How can it be that world wide 1 in 3 women have been victims of domestic violence? What does that mean about our society? How can we safely help our loved ones who are living in a household where the power and control of women (most often) and children are a way of life? How can we support women to free themselves of this life-threatening situation? What legal procedures are in place to help end this problem which ultimately affects all of us?

Professor Lisa C. Smith is a graduate of Franklin and Marshall College and Brooklyn Law School. At Brooklyn Law School, she is the Director of Externship Programs and has taught the Prosecutors Clinic, the Family Law Violence Project and Innovations in Criminal Justice. She currently teaches a Domestic Violence Prosecutors Clinic in which third year students prosecute misdemeanor domestic violence cases in the local criminal court under Professor Smith’s supervision.

Professor Smith is the Co-Chair of the AALS Clinical Section Externship Committee and is an appointee to the New York State Violence against Women DCJS Task Force.  Professor Smith was formerly the Executive Assistant District Attorney for Special Victims (Sex Crimes, Child Abuse, Domestic Violence) in the Office of the Kings County District Attorney.

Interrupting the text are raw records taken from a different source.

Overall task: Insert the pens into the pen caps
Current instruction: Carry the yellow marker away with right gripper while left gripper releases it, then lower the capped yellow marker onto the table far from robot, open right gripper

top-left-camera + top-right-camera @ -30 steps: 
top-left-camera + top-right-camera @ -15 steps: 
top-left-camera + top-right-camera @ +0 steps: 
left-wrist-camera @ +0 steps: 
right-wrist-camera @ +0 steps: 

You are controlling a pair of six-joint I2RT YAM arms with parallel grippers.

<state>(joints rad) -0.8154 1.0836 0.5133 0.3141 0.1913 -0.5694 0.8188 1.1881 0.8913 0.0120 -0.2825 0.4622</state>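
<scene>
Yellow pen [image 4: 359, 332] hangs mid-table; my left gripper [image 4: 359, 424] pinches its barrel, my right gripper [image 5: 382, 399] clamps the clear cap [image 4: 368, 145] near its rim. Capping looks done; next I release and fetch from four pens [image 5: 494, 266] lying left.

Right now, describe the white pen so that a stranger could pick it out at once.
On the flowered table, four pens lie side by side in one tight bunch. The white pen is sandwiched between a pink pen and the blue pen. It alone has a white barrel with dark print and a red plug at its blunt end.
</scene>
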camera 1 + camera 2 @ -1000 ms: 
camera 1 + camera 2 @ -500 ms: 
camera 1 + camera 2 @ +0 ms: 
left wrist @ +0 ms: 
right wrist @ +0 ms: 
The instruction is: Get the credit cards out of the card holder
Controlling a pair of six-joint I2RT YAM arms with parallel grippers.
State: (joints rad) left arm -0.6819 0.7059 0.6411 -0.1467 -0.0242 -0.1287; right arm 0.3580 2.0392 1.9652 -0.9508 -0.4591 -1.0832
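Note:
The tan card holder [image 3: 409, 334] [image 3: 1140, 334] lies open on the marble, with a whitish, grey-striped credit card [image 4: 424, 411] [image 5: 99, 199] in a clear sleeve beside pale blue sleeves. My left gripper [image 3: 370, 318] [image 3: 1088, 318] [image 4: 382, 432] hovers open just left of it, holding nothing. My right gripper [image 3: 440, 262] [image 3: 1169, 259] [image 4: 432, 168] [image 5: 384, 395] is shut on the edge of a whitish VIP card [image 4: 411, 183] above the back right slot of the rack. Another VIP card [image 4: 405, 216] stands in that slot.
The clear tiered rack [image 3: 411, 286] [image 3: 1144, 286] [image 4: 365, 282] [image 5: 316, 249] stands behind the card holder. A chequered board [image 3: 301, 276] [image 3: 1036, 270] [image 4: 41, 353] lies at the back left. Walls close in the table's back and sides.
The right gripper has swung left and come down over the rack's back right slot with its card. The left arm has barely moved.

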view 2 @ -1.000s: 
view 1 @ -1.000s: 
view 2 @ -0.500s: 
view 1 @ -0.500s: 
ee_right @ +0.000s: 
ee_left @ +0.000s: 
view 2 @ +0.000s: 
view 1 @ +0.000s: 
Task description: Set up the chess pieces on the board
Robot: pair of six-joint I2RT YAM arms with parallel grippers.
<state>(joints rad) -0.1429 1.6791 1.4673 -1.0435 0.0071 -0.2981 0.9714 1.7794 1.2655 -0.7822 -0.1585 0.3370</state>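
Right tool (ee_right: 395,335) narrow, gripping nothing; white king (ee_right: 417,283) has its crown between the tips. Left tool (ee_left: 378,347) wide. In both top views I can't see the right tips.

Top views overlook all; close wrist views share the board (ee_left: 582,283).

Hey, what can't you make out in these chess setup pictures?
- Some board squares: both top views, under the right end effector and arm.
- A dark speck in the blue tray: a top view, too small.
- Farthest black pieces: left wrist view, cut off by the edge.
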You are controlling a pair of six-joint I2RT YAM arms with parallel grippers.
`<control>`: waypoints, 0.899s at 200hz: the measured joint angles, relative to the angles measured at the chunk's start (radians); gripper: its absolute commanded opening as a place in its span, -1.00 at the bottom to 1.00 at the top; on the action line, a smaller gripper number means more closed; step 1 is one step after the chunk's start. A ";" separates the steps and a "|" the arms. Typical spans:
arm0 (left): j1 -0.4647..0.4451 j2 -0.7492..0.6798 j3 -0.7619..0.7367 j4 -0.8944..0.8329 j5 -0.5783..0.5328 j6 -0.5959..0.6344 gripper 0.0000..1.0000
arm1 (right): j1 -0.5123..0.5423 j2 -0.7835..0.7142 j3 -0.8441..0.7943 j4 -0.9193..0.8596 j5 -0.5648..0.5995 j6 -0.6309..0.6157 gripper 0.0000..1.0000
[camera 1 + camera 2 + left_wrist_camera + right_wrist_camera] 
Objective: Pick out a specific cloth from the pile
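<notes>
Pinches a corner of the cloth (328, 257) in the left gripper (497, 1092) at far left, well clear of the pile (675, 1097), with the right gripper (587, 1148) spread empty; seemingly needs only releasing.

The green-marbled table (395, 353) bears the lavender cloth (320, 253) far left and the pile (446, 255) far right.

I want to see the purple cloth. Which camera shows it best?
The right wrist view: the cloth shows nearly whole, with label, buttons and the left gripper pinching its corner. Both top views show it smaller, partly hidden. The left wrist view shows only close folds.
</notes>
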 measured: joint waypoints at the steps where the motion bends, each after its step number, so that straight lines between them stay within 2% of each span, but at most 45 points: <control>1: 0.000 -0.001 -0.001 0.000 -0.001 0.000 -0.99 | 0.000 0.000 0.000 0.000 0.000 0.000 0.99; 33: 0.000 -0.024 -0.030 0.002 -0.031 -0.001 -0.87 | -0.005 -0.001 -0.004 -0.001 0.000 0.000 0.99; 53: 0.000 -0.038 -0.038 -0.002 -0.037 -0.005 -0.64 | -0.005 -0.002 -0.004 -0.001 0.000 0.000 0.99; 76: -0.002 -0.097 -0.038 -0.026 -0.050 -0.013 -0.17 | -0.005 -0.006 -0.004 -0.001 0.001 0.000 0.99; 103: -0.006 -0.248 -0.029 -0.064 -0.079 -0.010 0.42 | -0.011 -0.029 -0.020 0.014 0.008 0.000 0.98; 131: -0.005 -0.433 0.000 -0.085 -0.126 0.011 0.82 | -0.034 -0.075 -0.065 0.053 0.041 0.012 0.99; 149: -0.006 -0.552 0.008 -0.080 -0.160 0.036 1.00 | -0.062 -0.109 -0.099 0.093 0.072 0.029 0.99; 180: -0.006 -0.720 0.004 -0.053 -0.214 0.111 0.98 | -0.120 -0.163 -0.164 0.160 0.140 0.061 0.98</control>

Professor Smith has served as the Co-Chairperson of both the ABA Committee on Reentry & Collateral Consequences and the Academic Committee of the Criminal Justice Section and as a member of the New York City Bar Association Committee on Domestic Violence.   Professor Smith was instrumental in the creation of the Family Justice Center in Brooklyn, NY and has worked on numerous innovative projects in the field of child abuse and domestic violence.